Assignment: Without the pictures, output all of the data exactly.

Provided material:

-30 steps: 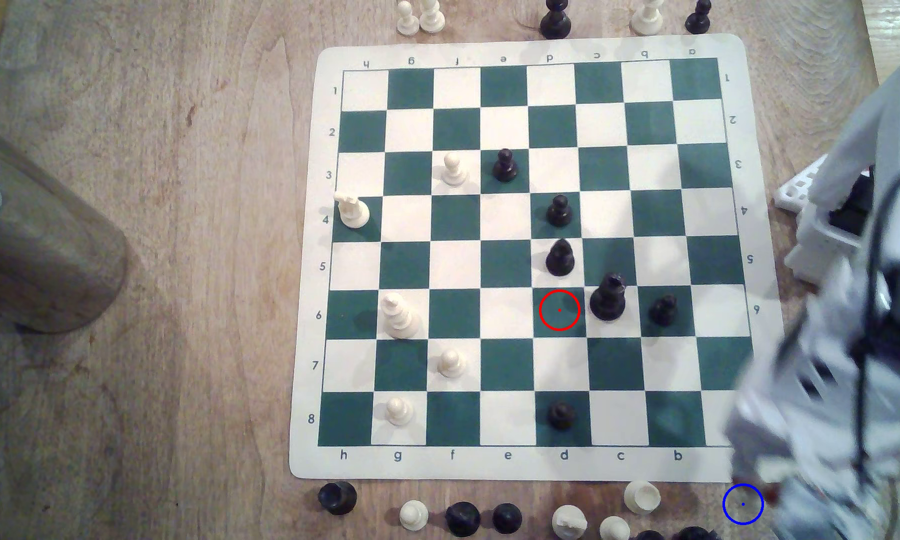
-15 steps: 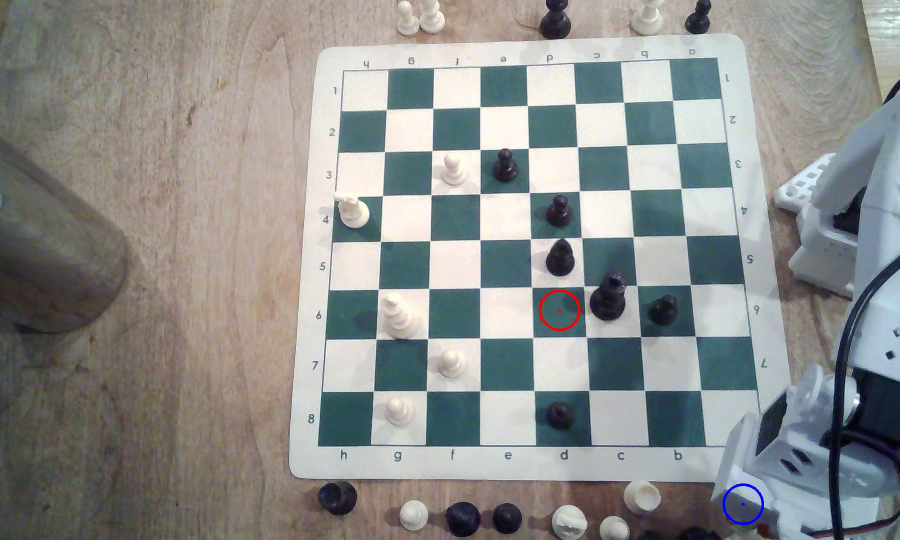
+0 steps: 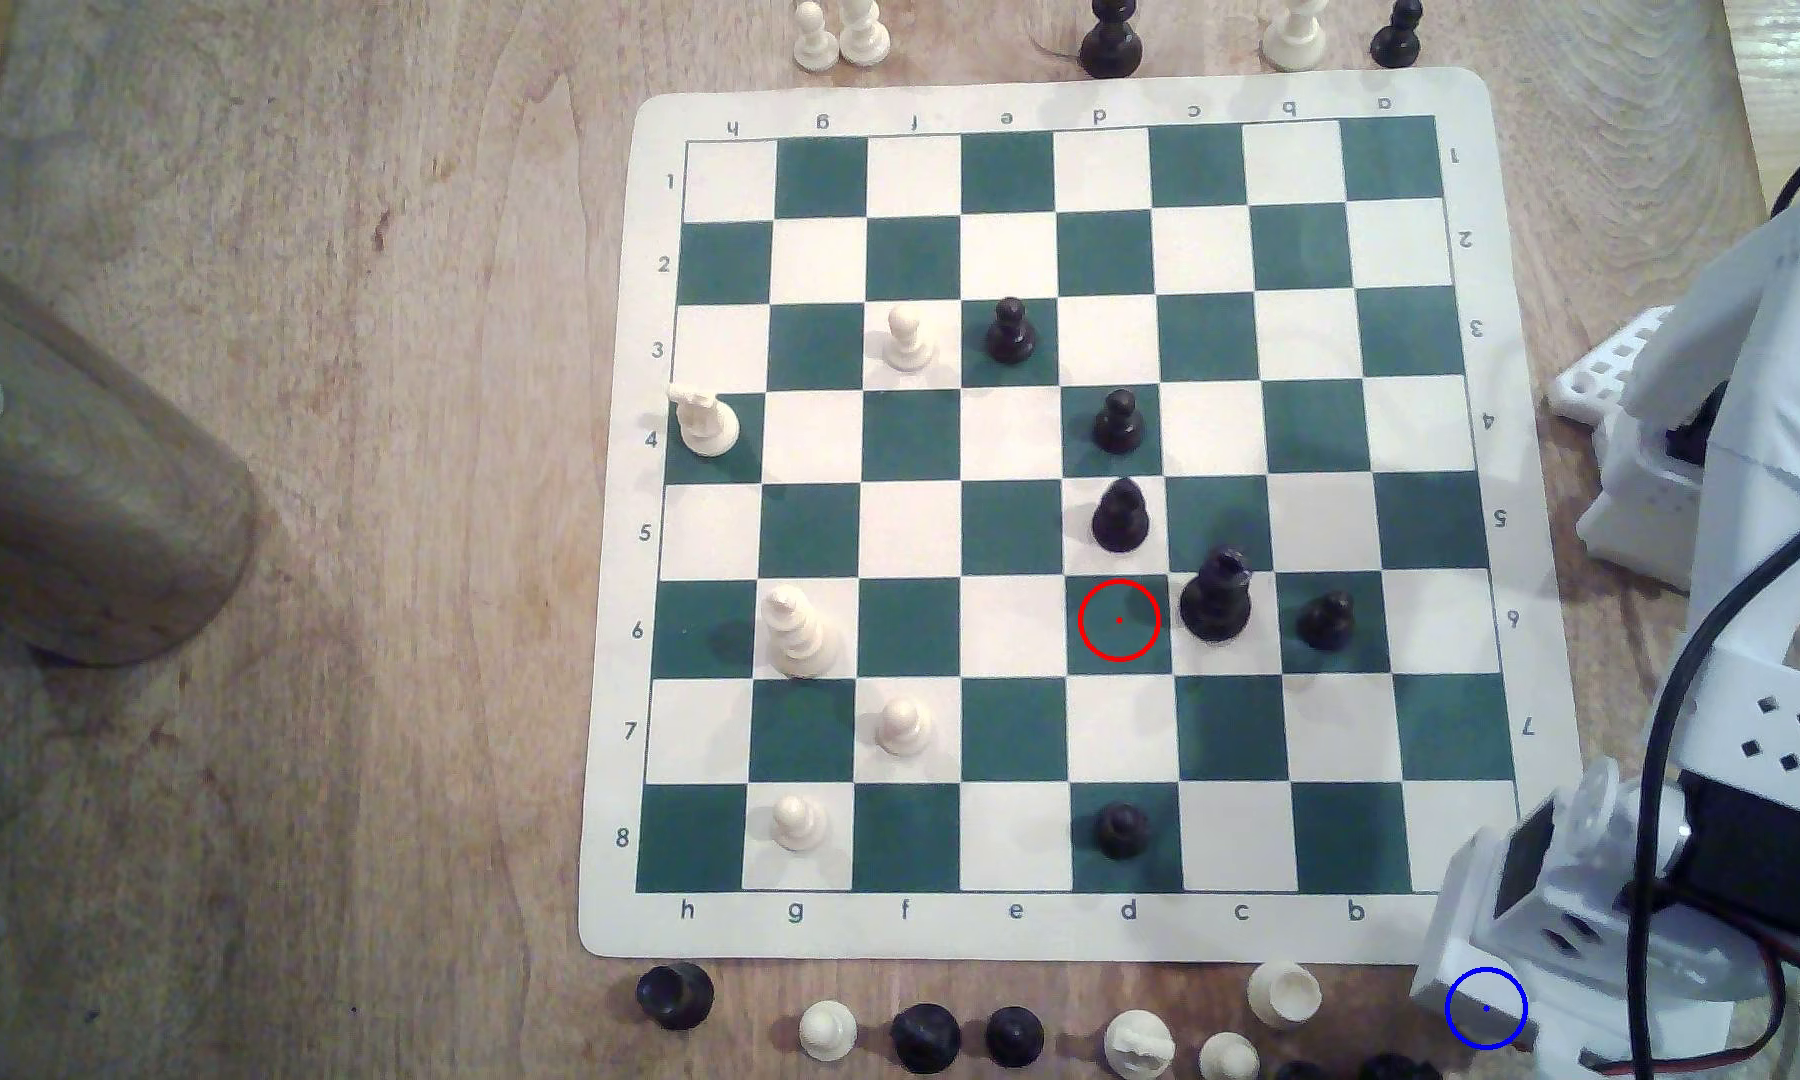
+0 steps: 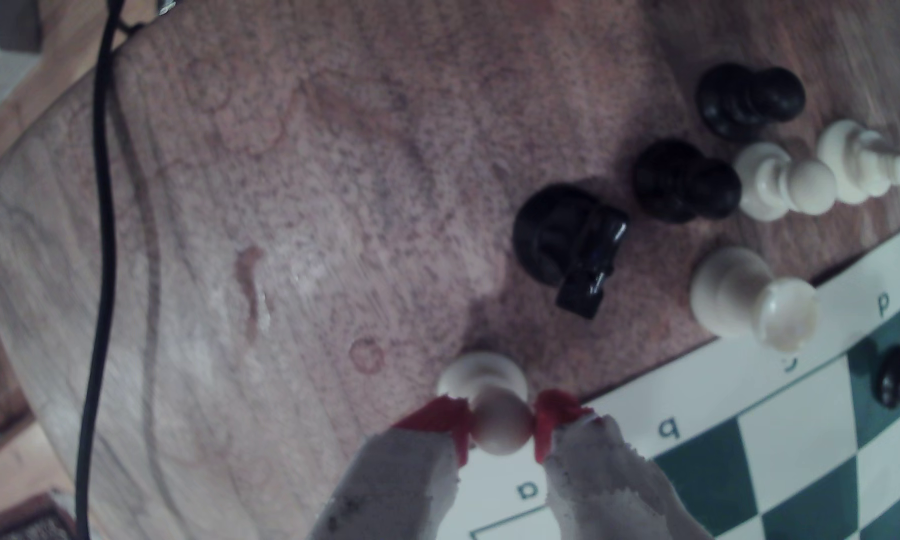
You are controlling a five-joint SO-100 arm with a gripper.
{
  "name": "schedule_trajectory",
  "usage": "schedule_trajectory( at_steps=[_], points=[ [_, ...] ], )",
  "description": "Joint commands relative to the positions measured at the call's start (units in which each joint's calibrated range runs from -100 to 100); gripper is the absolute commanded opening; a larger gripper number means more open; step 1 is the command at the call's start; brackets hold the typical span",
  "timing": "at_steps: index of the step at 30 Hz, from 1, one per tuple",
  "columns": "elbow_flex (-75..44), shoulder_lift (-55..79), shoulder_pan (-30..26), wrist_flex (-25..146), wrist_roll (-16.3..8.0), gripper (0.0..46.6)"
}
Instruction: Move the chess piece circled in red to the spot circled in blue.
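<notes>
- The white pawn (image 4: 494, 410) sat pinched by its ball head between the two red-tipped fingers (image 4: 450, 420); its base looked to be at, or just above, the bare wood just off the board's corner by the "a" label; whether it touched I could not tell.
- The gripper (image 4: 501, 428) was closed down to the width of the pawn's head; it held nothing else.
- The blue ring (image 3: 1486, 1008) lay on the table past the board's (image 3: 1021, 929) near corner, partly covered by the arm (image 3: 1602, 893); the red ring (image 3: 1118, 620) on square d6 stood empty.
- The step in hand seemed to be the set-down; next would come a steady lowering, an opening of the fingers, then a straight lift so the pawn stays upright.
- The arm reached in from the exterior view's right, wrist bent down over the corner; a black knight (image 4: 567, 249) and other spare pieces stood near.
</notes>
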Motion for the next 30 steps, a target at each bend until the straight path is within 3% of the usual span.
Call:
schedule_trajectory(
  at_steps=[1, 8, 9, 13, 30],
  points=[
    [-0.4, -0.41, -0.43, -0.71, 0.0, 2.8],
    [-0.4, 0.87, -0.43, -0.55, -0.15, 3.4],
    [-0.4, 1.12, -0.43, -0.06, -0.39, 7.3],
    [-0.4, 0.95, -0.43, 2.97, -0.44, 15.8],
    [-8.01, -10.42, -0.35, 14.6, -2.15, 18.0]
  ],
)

Expected answer:
-30 steps: 
-15 steps: 
+0 steps: 
+0 steps: 
You are controlling a five-joint SO-100 arm with a gripper.
{
  "name": "schedule_trajectory",
  "usage": "schedule_trajectory( at_steps=[_], points=[ [_, ...] ], )",
  "description": "Joint commands relative to the positions measured at the call's start (units in which each joint's calibrated range runs from -100 to 100); gripper is the absolute commanded opening; a larger gripper number means more open; step 1 is the command at the call's start; brackets hold the typical span",
  "timing": "at_steps: index of the step at 30 Hz, from 1, one per tuple",
  "columns": "elbow_flex (-75..44), shoulder_lift (-55..79), shoulder_pan (-30..26), wrist_flex (-25..146), wrist_roll (-16.3..8.0), gripper (0.0..46.6)"
}
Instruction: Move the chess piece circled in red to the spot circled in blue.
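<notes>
- The white pawn (image 4: 494, 410) sat pinched by its ball head between the two red-tipped fingers (image 4: 450, 420); its base looked to be at, or just above, the bare wood just off the board's corner by the "a" label; whether it touched I could not tell.
- The gripper (image 4: 501, 428) was closed down to the width of the pawn's head; it held nothing else.
- The blue ring (image 3: 1486, 1008) lay on the table past the board's (image 3: 1021, 929) near corner, partly covered by the arm (image 3: 1602, 893); the red ring (image 3: 1118, 620) on square d6 stood empty.
- The step in hand seemed to be the set-down; next would come a steady lowering, an opening of the fingers, then a straight lift so the pawn stays upright.
- The arm reached in from the exterior view's right, wrist bent down over the corner; a black knight (image 4: 567, 249) and other spare pieces stood near.
</notes>
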Motion for the next 30 steps, a target at each bend until the straight path is within 3% of the usual span.
Call:
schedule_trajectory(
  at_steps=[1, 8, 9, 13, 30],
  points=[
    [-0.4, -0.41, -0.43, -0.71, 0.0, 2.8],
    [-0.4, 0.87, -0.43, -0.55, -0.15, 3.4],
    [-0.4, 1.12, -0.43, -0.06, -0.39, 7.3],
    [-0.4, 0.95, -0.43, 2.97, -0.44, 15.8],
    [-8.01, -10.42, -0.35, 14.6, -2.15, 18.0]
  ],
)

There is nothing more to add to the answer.